Symplectic Reduction of Classical Mechanics on Shape Space
Sahand Tokasi, Peter Pickl

TL;DR
This paper develops a framework for classical mechanics on shape space by extending symplectic reduction to include scale transformations, emphasizing relationalism and deriving a unique metric on shape space.
Contribution
It introduces a method to perform symplectic reduction of Hamiltonian systems considering scale invariance, advancing relational formulations of classical mechanics.
Findings
Extended symplectic reduction to include scale transformations.
Derived a unique metric on shape space based on relational principles.

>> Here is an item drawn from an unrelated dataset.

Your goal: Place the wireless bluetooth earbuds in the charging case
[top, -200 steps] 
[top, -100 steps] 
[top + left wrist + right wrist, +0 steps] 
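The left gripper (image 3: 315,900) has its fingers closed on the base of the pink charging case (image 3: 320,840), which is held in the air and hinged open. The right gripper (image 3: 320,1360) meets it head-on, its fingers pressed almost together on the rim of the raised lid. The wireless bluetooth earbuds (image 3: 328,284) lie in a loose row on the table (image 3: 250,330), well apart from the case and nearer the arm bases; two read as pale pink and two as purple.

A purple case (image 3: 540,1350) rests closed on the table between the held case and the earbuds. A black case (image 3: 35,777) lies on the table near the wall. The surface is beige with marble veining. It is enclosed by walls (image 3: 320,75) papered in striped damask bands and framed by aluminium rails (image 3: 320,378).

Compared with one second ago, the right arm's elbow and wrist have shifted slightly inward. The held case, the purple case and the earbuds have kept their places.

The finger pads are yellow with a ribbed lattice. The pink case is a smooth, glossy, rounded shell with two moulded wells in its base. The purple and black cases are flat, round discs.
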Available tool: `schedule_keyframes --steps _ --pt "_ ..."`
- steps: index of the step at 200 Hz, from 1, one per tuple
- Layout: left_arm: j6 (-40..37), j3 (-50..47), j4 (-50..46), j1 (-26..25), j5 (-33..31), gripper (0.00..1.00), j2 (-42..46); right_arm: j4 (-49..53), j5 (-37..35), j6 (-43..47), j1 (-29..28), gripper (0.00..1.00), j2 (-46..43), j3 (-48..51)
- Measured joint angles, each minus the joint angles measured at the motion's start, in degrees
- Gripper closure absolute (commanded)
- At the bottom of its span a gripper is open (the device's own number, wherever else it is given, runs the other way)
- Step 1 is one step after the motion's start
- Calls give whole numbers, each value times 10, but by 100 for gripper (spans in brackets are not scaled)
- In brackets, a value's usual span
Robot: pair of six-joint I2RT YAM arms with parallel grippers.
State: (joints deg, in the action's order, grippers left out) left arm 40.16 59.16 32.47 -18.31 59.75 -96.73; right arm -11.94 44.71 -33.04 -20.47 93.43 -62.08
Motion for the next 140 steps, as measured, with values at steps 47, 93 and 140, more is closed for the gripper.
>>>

Formulated a reduced Hamiltonian and symplectic form on shape space.
Abstract
One of the foremost goals of research in physics is to find the most basic and universal theories that describe our universe. Many theories assume the presence of an absolute space and time in which the physical objects are located and physical processes take place. However, it is more fundamental to understand time as relative to the motion of another object, e.g. the number of swings of a pendulum, and the position of an object primarily as relative to other objects. The goals of this paper is to explain, how using the principle of relationalism (to be introduced below), classical mechanics can be formulated on a most elementary space, which is freed from absolute entities: shape space. On shape space only the relative orientation and length of subsystems are taken into account. In order to find out how the shape of a classical system evolves in time, the method of "symplectic…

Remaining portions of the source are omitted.